CROW Case of the Week: Mourning Dove (#21-904)

The mourning dove (Zenaida macroura) is a plumpbodied, small-headed and short-billed dove that is regarded as the most widespread and abundant game bird in the country.

Mourning doves spend a lot of time on the ground foraging for seed. Interestingly, they have the ability to store seeds in an enlargement of their esophagus called the crop. They’ve been known to eat roughly 12 to 20 percent of their body weight per day.

At CROW, a fledgling mourning dove was admitted when it was found surrounded by cats after it had fallen from its nest in Cape Coral. Upon intake, the bird weighed 50 grams and was warm, alert and apparently healthy. With a history of a cat attack, the bird was started on antibiotics due to the amount of bacteria present in a cat’s mouth, which can lead to life-threatening infection.

“We use a broad-spectrum antibiotic that is commonly used to cover for bacteria such as Pasteurella multocida, commonly found in cat mouths,” said CROW Rehabilitation Manager Breanna Frankel. “We keep suspect cat attack patients on five days minimum of antibiotics. At that point, we reassess them to determine if there is continued concern for infection. If there is, we will continue their antibiotics for a few more days. If not, we discontinue the medication and monitor for any potential changes."

“Signs of infection don’t show up right away, so with history of cat attacks, we can’t take the risk of not providing immediate antibiotics. Infection and bacteria in the bloodstream can set in quickly, so it is important to start antibiotic treatment, if possible, before the animal appears sick.”

While a cat attack was suspected, there were no clear signs of puncture wounds.

“There were no obvious marks from cat bites,” confirmed Frankel. “The tricky thing with cats is that their teeth don’t always puncture the outer skin but can still damage internal organs. It’s difficult to assess cat bites because not all wounds are externally visible.”

The patient was also started on a feeding plan while it was closely monitored for signs of infection for a few days. “Doves under a certain size are fed a liquid diet until they are developed enough to start digesting seeds,” said Frankel. “This dove hasn’t fully weaned onto eating seed, so it is still receiving a couple supplemental liquid feeds a day."

“The next step is for the dove to continue growing. It is starting to transition onto eating seed and will continue to grow into a fledgling and continue the rehabilitation process.”

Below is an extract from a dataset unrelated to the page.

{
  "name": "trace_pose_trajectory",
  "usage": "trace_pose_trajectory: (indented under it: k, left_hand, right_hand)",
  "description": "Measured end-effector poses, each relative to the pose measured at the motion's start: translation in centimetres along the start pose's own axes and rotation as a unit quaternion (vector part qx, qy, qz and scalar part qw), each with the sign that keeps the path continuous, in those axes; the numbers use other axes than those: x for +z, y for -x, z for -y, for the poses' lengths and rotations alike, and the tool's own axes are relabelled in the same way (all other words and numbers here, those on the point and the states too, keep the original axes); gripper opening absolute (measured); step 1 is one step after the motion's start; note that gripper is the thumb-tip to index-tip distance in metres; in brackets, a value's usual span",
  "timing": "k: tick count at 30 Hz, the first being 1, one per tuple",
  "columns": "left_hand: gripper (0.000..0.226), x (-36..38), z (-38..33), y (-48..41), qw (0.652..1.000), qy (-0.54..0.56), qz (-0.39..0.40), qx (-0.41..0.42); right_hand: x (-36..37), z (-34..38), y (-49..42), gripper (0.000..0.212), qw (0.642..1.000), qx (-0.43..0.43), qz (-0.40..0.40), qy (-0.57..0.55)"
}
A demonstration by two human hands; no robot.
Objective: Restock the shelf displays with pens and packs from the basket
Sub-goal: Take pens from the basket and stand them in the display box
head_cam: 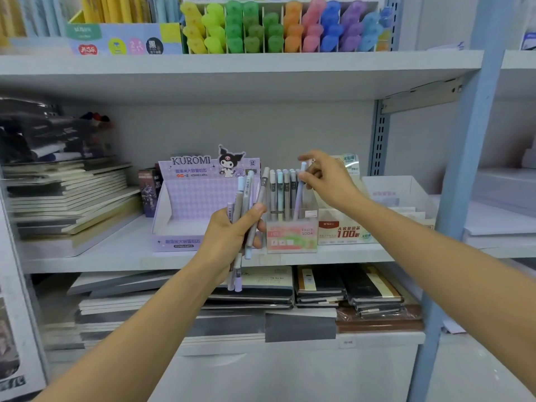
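The right hand [327, 181] pinches the top of a lilac pen [299, 195], which stands almost upright and leans a little to the right. Its lower end is already inside the right corner of the clear pen box [291, 237] on the middle shelf [116, 253]. The left hand [232, 230] grips a bundle of pens [246, 195], also nearly upright, just left of this box. Since the right hand is above the box, the next move is probably a short push down along the pen's axis.
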State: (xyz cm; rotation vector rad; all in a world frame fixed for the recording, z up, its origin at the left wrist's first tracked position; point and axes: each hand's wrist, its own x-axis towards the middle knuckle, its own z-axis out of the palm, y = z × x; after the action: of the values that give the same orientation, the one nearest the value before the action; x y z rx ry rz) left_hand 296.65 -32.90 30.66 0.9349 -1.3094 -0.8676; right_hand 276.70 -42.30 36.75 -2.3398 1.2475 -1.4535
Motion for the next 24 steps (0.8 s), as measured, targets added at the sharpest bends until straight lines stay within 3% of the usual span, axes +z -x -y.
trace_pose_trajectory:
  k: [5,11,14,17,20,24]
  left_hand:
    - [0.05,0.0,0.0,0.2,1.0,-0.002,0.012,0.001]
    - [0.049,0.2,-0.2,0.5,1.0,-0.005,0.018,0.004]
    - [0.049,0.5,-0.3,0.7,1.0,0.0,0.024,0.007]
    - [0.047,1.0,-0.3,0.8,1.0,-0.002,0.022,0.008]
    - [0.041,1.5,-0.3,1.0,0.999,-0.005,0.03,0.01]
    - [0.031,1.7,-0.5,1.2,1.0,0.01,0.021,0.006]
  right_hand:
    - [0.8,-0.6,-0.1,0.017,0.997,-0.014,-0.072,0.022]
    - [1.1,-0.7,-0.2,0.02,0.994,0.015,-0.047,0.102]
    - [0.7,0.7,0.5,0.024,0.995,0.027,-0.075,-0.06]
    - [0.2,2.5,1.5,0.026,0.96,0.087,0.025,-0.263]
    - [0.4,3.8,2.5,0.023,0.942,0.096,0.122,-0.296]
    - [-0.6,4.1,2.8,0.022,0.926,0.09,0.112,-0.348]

As of March 19, the mourning dove had spent a week at the clinic and needed more time to learn how to live in the wild.

“The dove at this point can’t go back to mom and dad so it needs to learn survival skills here at the clinic,” said Frankel. “This means foraging for food, avoiding predators and acting appropriately.”

CROW hospital staff members have reported that the patient is eating well and has been getting along well with its cage mates. The young dove weighed in at 68 grams.

“The patient is doing very well and is still transitioning to eating on its own. It’s getting along with its cage mates and is making good progress,” said Frankel. “As of right now, it will be here for at least a couple more weeks before being considered for release."